◆ Action item:
Output every line below as it stands, dropping only the images.

◆ Input data:
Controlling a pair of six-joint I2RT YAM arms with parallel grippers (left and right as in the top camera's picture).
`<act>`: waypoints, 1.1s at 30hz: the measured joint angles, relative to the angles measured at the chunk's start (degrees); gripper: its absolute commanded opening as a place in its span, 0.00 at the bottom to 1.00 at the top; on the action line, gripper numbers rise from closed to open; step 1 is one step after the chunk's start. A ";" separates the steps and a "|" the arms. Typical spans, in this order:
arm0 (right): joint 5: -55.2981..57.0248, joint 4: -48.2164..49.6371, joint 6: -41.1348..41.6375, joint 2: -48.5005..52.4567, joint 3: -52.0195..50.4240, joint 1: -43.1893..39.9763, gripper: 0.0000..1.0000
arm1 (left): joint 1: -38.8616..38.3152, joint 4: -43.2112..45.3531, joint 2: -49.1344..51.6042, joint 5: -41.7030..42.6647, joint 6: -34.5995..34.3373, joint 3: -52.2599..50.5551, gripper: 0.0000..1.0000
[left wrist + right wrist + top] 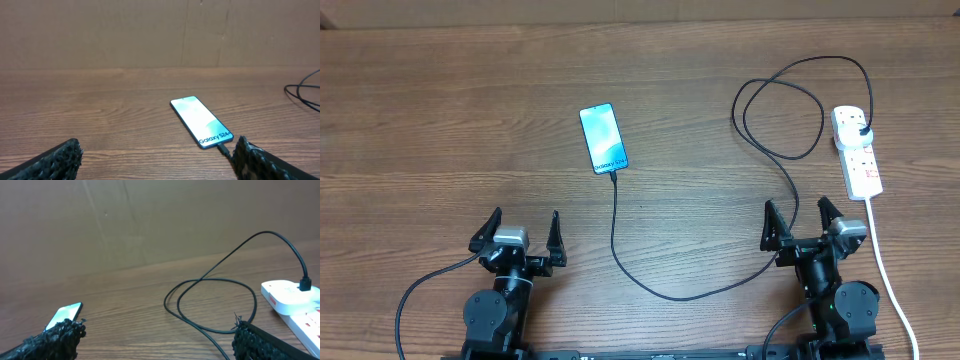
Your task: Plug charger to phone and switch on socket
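The phone (603,138) lies flat mid-table with its light-blue screen up; it also shows in the left wrist view as the phone (202,121) and at the left edge of the right wrist view as the phone (64,315). The charger (665,290), a thin black cable, has its connector tip in the phone's near end (223,148), loops right (210,302) and ends in a black plug (863,131) seated in the socket (858,152), a white strip at the right. My left gripper (521,235) and right gripper (803,221) stand open near the front edge, both empty.
The strip's white cord (888,270) runs down the right side toward the front edge, close beside the right arm. A plain brown wall (150,30) backs the wooden table (440,120).
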 measured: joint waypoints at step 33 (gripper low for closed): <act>0.00 0.07 0.13 0.00 0.00 1.73 1.00 | 0.00 0.00 0.00 0.00 -0.02 0.00 1.00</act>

◆ Exercise result:
Controlling a pair of six-joint I2RT YAM arms with parallel grippers (left and right as in the top camera's picture).
`<act>`: waypoints, 1.1s at 30hz: the measured joint angles, relative to the angles measured at the chunk's start (degrees); gripper: its absolute commanded opening as a place in its span, 0.00 at the bottom to 1.00 at the top; on the action line, gripper numbers rise from closed to open; step 1 is one step after the chunk's start. A ";" separates the steps and a "|" the arms. Typical spans, in this order:
arm0 (right): joint 5: -55.2981..57.0248, joint 4: -48.2164..49.6371, joint 6: -41.1348..41.6375, joint 2: -48.5005..52.4567, joint 3: -52.0195..50.4240, joint 1: -43.1893..39.9763, gripper: 0.0000..1.0000
arm1 (left): joint 1: -38.8616..38.3152, joint 4: -43.2112..45.3531, joint 2: -49.1344..51.6042, joint 5: -41.7030..42.6647, joint 6: -34.5995..34.3373, joint 3: -52.2599..50.5551, gripper: 0.0000..1.0000
[left wrist + right wrist + top] 
Your task: Plug charger to phone and switch on socket
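The phone (603,138) lies flat mid-table with its light-blue screen up; it also shows in the left wrist view as the phone (202,121) and at the left edge of the right wrist view as the phone (64,315). The charger (665,290), a thin black cable, has its connector tip in the phone's near end (223,148), loops right (210,302) and ends in a black plug (863,131) seated in the socket (858,152), a white strip at the right. My left gripper (521,235) and right gripper (803,221) stand open near the front edge, both empty.
The strip's white cord (888,270) runs down the right side toward the front edge, close beside the right arm. A plain brown wall (150,30) backs the wooden table (440,120).
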 measured: joint waypoints at step 33 (gripper low for closed): <act>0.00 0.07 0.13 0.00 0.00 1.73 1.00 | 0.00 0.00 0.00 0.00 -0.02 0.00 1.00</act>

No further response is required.